Task item: Reproduce the data exactly; no word may be added or dropped.

Data below:

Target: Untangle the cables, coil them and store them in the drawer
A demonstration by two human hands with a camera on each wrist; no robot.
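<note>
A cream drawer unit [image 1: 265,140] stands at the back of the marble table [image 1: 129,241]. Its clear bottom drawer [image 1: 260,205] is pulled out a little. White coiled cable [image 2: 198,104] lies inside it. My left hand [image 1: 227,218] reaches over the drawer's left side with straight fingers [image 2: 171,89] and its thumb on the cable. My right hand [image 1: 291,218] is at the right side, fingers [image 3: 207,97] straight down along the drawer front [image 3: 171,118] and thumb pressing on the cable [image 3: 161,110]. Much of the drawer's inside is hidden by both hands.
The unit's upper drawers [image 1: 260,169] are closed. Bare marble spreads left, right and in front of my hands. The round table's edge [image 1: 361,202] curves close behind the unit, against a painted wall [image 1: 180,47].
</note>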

Task result:
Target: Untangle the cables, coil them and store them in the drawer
A demonstration by two human hands with a camera on each wrist; no robot.
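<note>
A cream drawer unit [image 1: 265,140] stands at the back of the marble table [image 1: 129,241]. Its clear bottom drawer [image 1: 260,205] is pulled out a little. White coiled cable [image 2: 198,104] lies inside it. My left hand [image 1: 227,218] reaches over the drawer's left side with straight fingers [image 2: 171,89] and its thumb on the cable. My right hand [image 1: 291,218] is at the right side, fingers [image 3: 207,97] straight down along the drawer front [image 3: 171,118] and thumb pressing on the cable [image 3: 161,110]. Much of the drawer's inside is hidden by both hands.
The unit's upper drawers [image 1: 260,169] are closed. Bare marble spreads left, right and in front of my hands. The round table's edge [image 1: 361,202] curves close behind the unit, against a painted wall [image 1: 180,47].
</note>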

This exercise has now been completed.